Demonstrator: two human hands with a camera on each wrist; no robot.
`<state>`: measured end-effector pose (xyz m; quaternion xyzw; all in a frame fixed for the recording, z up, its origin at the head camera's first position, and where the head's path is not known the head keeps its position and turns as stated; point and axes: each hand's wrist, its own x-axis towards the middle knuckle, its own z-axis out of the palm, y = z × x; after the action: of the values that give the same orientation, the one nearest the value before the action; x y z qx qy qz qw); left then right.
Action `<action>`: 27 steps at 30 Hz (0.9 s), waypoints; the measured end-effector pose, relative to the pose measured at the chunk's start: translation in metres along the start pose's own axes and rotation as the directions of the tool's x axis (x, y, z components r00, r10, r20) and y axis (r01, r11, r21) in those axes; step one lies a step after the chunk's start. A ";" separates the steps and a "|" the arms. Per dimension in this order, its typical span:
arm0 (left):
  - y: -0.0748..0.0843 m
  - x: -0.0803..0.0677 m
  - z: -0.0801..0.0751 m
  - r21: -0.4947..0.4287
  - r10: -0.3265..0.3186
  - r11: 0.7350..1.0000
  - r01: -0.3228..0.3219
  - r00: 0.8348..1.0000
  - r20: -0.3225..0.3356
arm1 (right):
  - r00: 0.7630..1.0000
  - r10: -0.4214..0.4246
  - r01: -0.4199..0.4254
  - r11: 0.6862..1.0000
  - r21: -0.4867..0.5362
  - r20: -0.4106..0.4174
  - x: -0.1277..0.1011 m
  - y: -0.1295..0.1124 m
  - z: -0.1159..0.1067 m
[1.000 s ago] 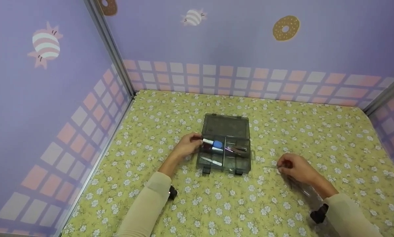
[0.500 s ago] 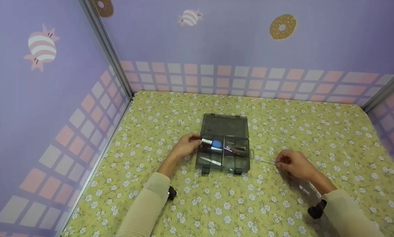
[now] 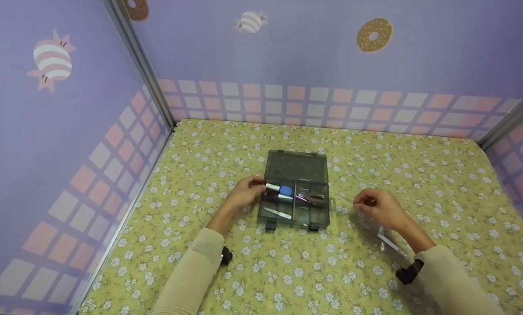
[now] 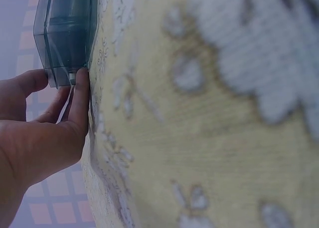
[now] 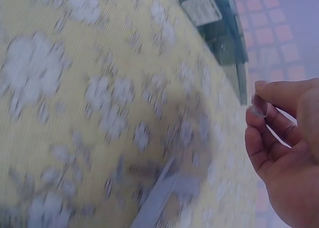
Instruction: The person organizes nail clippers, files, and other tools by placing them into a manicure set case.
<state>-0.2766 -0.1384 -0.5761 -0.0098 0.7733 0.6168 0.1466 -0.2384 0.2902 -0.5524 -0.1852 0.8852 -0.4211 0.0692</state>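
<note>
A flower-print cloth covers the desk (image 3: 375,166), and at its middle sits a smoky, see-through organiser box (image 3: 295,190) with its lid laid flat on the far side and its divided tray facing up. The left hand (image 3: 243,195) rests against the box's left wall, fingers only loosely bent and the thumb near the rim, bracing the case rather than gripping it; the left wrist view shows a fingertip touching the wall down by the cloth. To the right of the box, just clear of its edge, the right hand (image 3: 377,209) pinches a thin clear strip (image 3: 343,201) between thumb and fingertips, its free end pointing toward the box. Inside the tray's left section lie a white-and-blue tube (image 3: 280,190) and, nearer the front wall, a pale flat file (image 3: 277,213); the right section holds dark metal tools (image 3: 312,197) too small to identify. A second clear piece (image 3: 391,244) lies on the cloth to the right of the box, beside the right forearm. The strip looks feather-light, springy and slick, and probably easy to lose against the pattern, so a firm pinch near one end seems best. The box appears rigid and light, likely to slide unless steadied by its side walls.
</note>
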 end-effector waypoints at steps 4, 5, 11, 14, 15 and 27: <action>0.001 0.001 0.000 -0.011 0.005 1.000 -0.005 1.000 0.011 | 1.000 -0.027 0.027 0.999 0.018 -0.004 0.008 -0.013 0.009; 0.001 0.002 -0.001 -0.011 0.007 1.000 -0.007 1.000 0.013 | 0.999 -0.036 0.036 0.999 0.020 -0.002 0.010 -0.016 0.011; 0.002 -0.001 -0.002 -0.008 -0.008 1.000 0.008 0.999 0.038 | 0.994 -0.109 0.109 0.994 0.026 -0.004 0.019 -0.030 0.027; 0.002 -0.002 -0.002 -0.009 -0.002 1.000 0.003 0.999 0.041 | 0.993 -0.115 0.116 0.993 0.026 -0.005 0.022 -0.034 0.036; 0.002 -0.002 -0.003 -0.011 -0.001 1.000 0.001 0.999 0.042 | 0.993 -0.116 0.116 0.993 0.024 -0.005 0.023 -0.036 0.039; 0.001 0.002 -0.003 -0.010 0.010 1.000 -0.010 0.999 0.040 | 0.989 -0.144 0.143 0.989 0.036 0.033 0.034 -0.053 0.055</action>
<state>-0.2791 -0.1409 -0.5749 0.0058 0.7673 0.6212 0.1590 -0.2399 0.2072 -0.5451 -0.2545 0.8610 -0.4366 0.0574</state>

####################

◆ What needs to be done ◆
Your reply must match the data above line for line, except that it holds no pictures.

◆ Task result ◆
Demonstrator: two human hands with a camera on each wrist; no robot.
`<state>`: measured end-effector pose (xyz m; quaternion xyzw; all in a frame fixed for the recording, z up, its origin at the head camera's first position, and where the head's path is not known the head keeps its position and turns as stated; point and axes: each hand's wrist, its own x-axis towards the middle knuckle, its own z-axis out of the palm, y = z × x; after the action: of the values that give the same orientation, the one nearest the value before the action; x y z qx qy qz qw); left then right.
Action `<action>`: 27 steps at 30 Hz (0.9 s), waypoints; the measured end-effector pose, relative to the pose measured at the chunk's start: translation in metres along the start pose's own axes and rotation as the directions of the tool's x axis (x, y, z components r00, r10, r20) and y axis (r01, r11, r21) in those axes; step one lies a step after the chunk's start. A ";" separates the steps and a "|" the arms. Per dimension in this order, its typical span:
arm0 (left):
  - y: -0.0748..0.0843 m
  - x: -0.0803..0.0677 m
  - z: -0.0801..0.0751 m
  - r21: -0.4947..0.4287
  - r10: -0.3265..0.3186
  - r11: 0.7350..1.0000
  - r01: -0.3228..0.3219
  - r00: 0.8348..1.0000
  - r20: -0.3225..0.3356
arm1 (right):
  - r00: 0.7630..1.0000
  - r10: -0.4214..0.4246
  - r01: -0.4199..0.4254
  - r11: 0.6862..1.0000
  - r21: -0.4867..0.5362
  - r20: -0.4106..0.4174
  - x: -0.1277..0.1011 m
  - y: -0.1295..0.1124 m
  - z: -0.1159..0.1067 m
[1.000 s ago] 
[0.500 s ago] 
[now] 
[now] 
[now] 
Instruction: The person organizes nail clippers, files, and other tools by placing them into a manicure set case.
<state>-0.2766 -0.1384 -0.5761 -0.0098 0.7733 0.6168 0.1466 -0.2384 0.2902 -0.5524 -0.1852 0.8852 -0.4211 0.0692</state>
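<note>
A flower-print cloth covers the desk (image 3: 375,166), and at its middle sits a smoky, see-through organiser box (image 3: 295,190) with its lid laid flat on the far side and its divided tray facing up. The left hand (image 3: 243,195) rests against the box's left wall, fingers only loosely bent and the thumb near the rim, bracing the case rather than gripping it; the left wrist view shows a fingertip touching the wall down by the cloth. To the right of the box, just clear of its edge, the right hand (image 3: 377,209) pinches a thin clear strip (image 3: 343,201) between thumb and fingertips, its free end pointing toward the box. Inside the tray's left section lie a white-and-blue tube (image 3: 280,190) and, nearer the front wall, a pale flat file (image 3: 277,213); the right section holds dark metal tools (image 3: 312,197) too small to identify. A second clear piece (image 3: 391,244) lies on the cloth to the right of the box, beside the right forearm. The strip looks feather-light, springy and slick, and probably easy to lose against the pattern, so a firm pinch near one end seems best. The box appears rigid and light, likely to slide unless steadied by its side walls.
</note>
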 end-effector waypoints at steps 4, 5, 11, 14, 15 and 27: <action>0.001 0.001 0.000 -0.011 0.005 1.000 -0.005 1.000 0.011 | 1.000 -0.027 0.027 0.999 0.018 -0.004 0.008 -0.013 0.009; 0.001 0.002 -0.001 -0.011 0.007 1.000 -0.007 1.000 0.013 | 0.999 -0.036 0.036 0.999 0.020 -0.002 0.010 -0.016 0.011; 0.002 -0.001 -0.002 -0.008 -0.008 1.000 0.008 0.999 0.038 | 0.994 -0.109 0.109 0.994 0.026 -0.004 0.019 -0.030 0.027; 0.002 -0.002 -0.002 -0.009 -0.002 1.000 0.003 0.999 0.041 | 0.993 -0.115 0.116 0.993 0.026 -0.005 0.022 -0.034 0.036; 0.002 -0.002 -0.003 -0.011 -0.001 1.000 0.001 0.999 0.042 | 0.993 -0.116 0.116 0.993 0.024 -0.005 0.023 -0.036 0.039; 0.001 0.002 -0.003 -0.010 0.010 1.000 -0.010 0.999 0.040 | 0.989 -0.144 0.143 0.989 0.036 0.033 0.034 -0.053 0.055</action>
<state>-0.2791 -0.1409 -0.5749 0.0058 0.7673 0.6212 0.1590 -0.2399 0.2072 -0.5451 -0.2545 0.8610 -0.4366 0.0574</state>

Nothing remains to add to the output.